Goal of the exercise — For each entry below, output it exactly as it stands.

Records from a data source:
·····
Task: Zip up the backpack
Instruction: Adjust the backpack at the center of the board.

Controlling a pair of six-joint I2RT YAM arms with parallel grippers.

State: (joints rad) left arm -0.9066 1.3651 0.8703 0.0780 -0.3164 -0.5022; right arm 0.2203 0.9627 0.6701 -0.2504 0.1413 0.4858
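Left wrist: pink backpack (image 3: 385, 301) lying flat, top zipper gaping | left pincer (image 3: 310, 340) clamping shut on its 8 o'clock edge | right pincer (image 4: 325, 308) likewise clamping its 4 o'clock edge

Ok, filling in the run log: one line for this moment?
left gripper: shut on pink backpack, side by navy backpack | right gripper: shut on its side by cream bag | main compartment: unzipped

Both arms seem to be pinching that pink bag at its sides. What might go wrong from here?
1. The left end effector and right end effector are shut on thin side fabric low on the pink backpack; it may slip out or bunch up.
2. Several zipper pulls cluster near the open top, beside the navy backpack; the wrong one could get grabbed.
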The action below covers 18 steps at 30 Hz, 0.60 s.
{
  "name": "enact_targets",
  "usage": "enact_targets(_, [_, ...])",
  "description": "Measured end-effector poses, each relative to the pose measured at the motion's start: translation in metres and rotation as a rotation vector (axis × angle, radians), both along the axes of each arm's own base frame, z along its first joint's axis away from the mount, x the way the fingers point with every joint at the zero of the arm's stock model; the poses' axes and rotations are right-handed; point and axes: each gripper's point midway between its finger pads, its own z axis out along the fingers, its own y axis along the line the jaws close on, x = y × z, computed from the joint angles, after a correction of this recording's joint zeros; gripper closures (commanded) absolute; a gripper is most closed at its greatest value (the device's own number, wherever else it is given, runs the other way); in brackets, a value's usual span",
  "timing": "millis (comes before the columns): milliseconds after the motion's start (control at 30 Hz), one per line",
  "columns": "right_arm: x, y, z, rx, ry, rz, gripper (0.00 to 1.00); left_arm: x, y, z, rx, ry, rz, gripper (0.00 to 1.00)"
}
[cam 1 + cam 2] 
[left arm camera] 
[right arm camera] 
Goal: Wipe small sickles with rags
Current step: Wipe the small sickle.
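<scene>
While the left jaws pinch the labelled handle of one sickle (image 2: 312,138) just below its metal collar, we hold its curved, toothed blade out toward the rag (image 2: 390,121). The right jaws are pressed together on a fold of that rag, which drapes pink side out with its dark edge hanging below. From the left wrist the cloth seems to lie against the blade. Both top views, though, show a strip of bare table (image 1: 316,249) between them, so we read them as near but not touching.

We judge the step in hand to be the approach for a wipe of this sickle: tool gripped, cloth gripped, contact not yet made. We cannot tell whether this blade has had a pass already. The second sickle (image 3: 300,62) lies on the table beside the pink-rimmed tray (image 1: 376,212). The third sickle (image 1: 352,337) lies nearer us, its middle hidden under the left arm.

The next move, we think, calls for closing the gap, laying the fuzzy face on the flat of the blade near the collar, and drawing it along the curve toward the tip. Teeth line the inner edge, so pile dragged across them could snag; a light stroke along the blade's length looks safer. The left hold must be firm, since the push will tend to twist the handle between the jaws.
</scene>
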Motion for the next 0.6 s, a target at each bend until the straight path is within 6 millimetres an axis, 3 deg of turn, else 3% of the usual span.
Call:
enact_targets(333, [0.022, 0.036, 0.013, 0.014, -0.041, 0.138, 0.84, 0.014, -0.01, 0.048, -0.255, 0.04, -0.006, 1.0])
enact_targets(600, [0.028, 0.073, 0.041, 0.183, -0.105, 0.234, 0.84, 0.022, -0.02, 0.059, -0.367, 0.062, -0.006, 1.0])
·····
Answer to the exercise —
Task: Zip up the backpack
Instruction: Adjust the backpack at the center of the board.

Controlling a pair of six-joint I2RT YAM arms with parallel grippers.

State: (joints rad) left arm -0.9066 1.3651 0.8703 0.0780 -0.3164 -0.5022; right arm 0.2203 0.9627 0.6701 -0.2504 0.1413 0.4858
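Left wrist: pink backpack (image 3: 385, 301) lying flat, top zipper gaping | left pincer (image 3: 310, 340) clamping shut on its 8 o'clock edge | right pincer (image 4: 325, 308) likewise clamping its 4 o'clock edge

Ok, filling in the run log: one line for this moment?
left gripper: shut on pink backpack, side by navy backpack | right gripper: shut on its side by cream bag | main compartment: unzipped

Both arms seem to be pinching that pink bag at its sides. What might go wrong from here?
1. The left end effector and right end effector are shut on thin side fabric low on the pink backpack; it may slip out or bunch up.
2. Several zipper pulls cluster near the open top, beside the navy backpack; the wrong one could get grabbed.
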The action below covers 18 steps at 30 Hz, 0.60 s.
{
  "name": "enact_targets",
  "usage": "enact_targets(_, [_, ...])",
  "description": "Measured end-effector poses, each relative to the pose measured at the motion's start: translation in metres and rotation as a rotation vector (axis × angle, radians), both along the axes of each arm's own base frame, z along its first joint's axis away from the mount, x the way the fingers point with every joint at the zero of the arm's stock model; the poses' axes and rotations are right-handed; point and axes: each gripper's point midway between its finger pads, its own z axis out along the fingers, its own y axis along the line the jaws close on, x = y × z, computed from the joint angles, after a correction of this recording's joint zeros; gripper closures (commanded) absolute; a gripper is most closed at its greatest value (the device's own number, wherever else it is given, runs the other way); in brackets, a value's usual span",
  "timing": "millis (comes before the columns): milliseconds after the motion's start (control at 30 Hz), one per line",
  "columns": "right_arm: x, y, z, rx, ry, rz, gripper (0.00 to 1.00); left_arm: x, y, z, rx, ry, rz, gripper (0.00 to 1.00)"
}
[cam 1 + cam 2] 
[left arm camera] 
[right arm camera] 
Goal: Wipe small sickles with rags
Current step: Wipe the small sickle.
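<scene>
While the left jaws pinch the labelled handle of one sickle (image 2: 312,138) just below its metal collar, we hold its curved, toothed blade out toward the rag (image 2: 390,121). The right jaws are pressed together on a fold of that rag, which drapes pink side out with its dark edge hanging below. From the left wrist the cloth seems to lie against the blade. Both top views, though, show a strip of bare table (image 1: 316,249) between them, so we read them as near but not touching.

We judge the step in hand to be the approach for a wipe of this sickle: tool gripped, cloth gripped, contact not yet made. We cannot tell whether this blade has had a pass already. The second sickle (image 3: 300,62) lies on the table beside the pink-rimmed tray (image 1: 376,212). The third sickle (image 1: 352,337) lies nearer us, its middle hidden under the left arm.

The next move, we think, calls for closing the gap, laying the fuzzy face on the flat of the blade near the collar, and drawing it along the curve toward the tip. Teeth line the inner edge, so pile dragged across them could snag; a light stroke along the blade's length looks safer. The left hold must be firm, since the push will tend to twist the handle between the jaws.
</scene>
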Motion for the next 0.6 s, a target at each bend until the straight path is within 6 millimetres an axis, 3 deg of turn, else 3% of the usual span.
Call:
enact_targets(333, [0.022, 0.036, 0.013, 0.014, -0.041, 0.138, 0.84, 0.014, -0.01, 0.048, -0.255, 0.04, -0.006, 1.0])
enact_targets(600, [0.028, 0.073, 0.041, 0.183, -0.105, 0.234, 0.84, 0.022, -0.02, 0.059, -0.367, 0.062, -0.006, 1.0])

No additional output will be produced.